Saturday, August 4, 2007

Reggae Rising, Day 1- Fun And Games At Piercy

Here are the chronicles of two Festival Preview representatives on the first night of the Reggae Rising Festival:

After meandering along CA highway 101, described by the festival website as, “Five to six hours of spectacular scenery”, we pulled into the entrance-way to the festival, a long snaking road of yellow caution tape, only to be denied entry by security.

“Come back at 8:00 a.m. for your passes. Will call is closed for the night,” said the bearded gatekeeper.

Well, of course that wasn’t the end of the proceedings that night. Heavyweight Dub Champion was set to go on in an hour, and we learned that there were shuttles that took people past the guards and into the festival grounds itself.

After finding a place to park in nearby Benbow, we waited on a lonely dirt road for a shuttle to take us to the promised land. We met a couple of cordial drunks who were helping themselves to vodka straight out of a half-gallon bottle. They had been coming to the festival for 12 years and knew the Dimmick family (the folks that help make the festival possible by leasing their land to the festival each summer). A long, drawn-out legal battle between the organizers of Reggae Rising (People Productions LLC) and Mateel Community Center (who started the original festival at Dimmick Ranch years ago, previously called Reggae on the River) threatened to stop the festival from happening this year. After Tom Dimmick decided to allow People Production to run this year’s festival, it was necessary to move the festival grounds a couple thousand yards up the hill from the spot where the Reggae On The River used to be.

After a short ride on the shuttle, which eerily played a soundtrack of demonic punk music and oldies (no trace of reggae, ska, or dub on the bus’s playlist), we stepped off and heard the festival MC’s big, booming pronouncement of Heavyweight Dub Champion’s arrival. Knowing it was crunch time, we quickly made our way down a short dirt road to the concert area.
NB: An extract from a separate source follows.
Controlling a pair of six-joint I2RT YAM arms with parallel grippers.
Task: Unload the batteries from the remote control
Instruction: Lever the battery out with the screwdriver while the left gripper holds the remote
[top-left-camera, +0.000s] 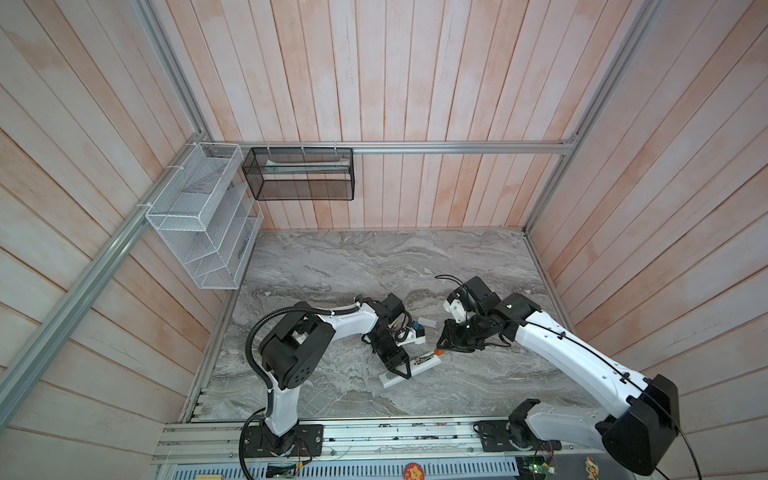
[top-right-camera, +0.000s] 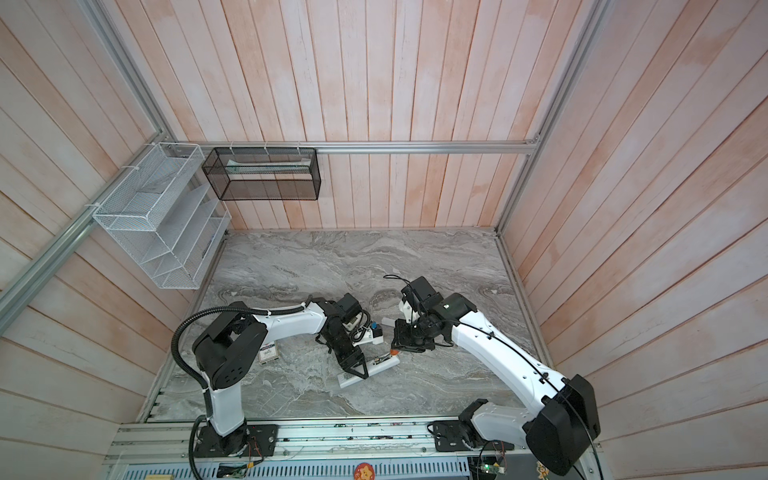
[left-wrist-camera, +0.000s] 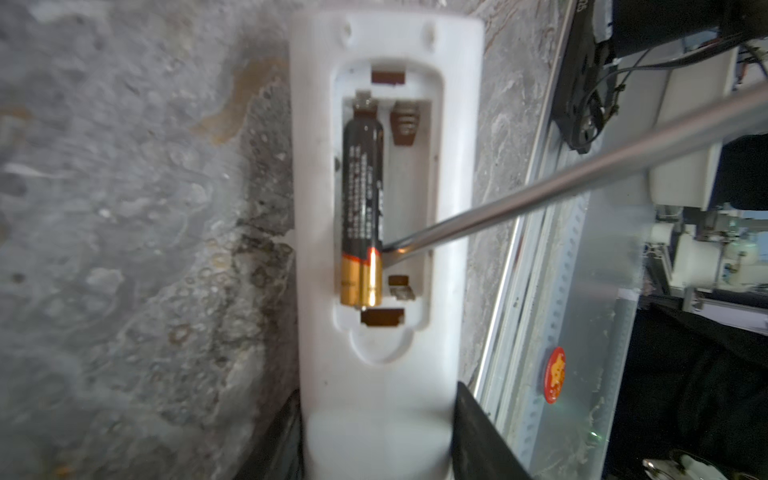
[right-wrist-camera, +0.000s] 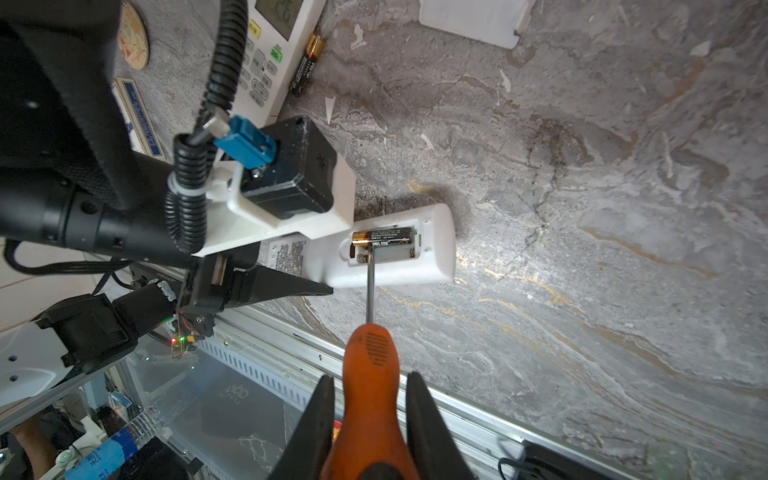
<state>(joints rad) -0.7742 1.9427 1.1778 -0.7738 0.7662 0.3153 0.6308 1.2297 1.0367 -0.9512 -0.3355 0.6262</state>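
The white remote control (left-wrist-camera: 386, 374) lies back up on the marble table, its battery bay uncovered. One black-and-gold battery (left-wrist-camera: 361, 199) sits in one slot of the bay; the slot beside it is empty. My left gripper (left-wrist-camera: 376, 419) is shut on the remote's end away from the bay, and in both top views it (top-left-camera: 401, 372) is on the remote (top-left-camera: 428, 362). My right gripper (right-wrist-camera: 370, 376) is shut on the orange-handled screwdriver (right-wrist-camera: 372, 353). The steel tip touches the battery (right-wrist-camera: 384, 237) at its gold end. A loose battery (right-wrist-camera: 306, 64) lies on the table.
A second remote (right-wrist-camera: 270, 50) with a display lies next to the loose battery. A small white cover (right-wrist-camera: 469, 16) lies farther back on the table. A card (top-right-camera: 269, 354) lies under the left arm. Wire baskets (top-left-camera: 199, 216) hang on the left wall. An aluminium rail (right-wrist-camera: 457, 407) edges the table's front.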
Along the way, we saw an untold number of freaks and longhairs (the titles are quite apropos in this case) who very looked carefree and happy, with that great stoned look on the faces suggesting they had no job and didn’t care, or that they had pulled a no-show today and were prepared to quit on Monday.

At the gate to the concert area, we were met with more resistance from the staff. “I can radio in and ask [the folks at the press tent] for a pass, but I can tell you right now that they aren’t going to give it to you,” said the guard.

After no less than six more conversations with gatekeepers and confused volunteers, we finally made it inside-- we slipped in without any identification or pass whatsoever, not even a wristband.

The struggle we had endured was well worth it, however, Heavyweight Dub Champion’s mix of straight hip-hop sampling and percussion and the endless building echoes that give Dub its appeal made for quite a soundtrack to the chilly mountain night. These guys got their wings in the mountains of Colorado, but they are adept at taking their urbanized industrial soundscapes and making it fit any environment.

Dub pioneers Mikey Dread, and Augustus Pablo would be taken aback if they were at the festival today and listening to HDC’s take on their already haunting, ethereal derivative of reggae. The volume is louder, the tempo is faster, and the melody is more chromatic than ever. The MC’ing was more prevalent than times past as well. The vocals did not just consist of little phrases thrown behind the rhythm here and there, as in the classic dub style of old. Vocals took center-stage as MC’s A.P.O.S.T.L.E. and Stereo-Lion railed against the Bush administration and mainstream rap. It’s quite ironic however, that A.P.O.S.T.L.E. dedicated a minute-long rant to the monotony and commodification of rap, telling fans to, “Kill the DJ! Burn the radio! Throw a brick through the window of the corporation!” as he lists Top 40 stars NWA, 2Paq, and LL Cool J as influences on his MySpace page.

On a later number, the stutter-step rhythm of HDC’s beats was accentuated with a lengthy and intensive strobe light blast across the canyon. Pyrotechnics were also a feature in numerous songs, with a scantily clad, hula-hooping woman prancing across the stage with up to six torches at once.

While the performance was a bit over the top and not in line with the sound of traditional dub, the show kept the crowd standing and cheering for two hours. It provided entertainment that one can only achieve after driving into the heart of Northern California and throwing oneself into a thriving Reggae atmosphere. Leaving the bustling crowd, the two FP representatives couldn’t help but feel satisfied with the first night of Reggae Rising.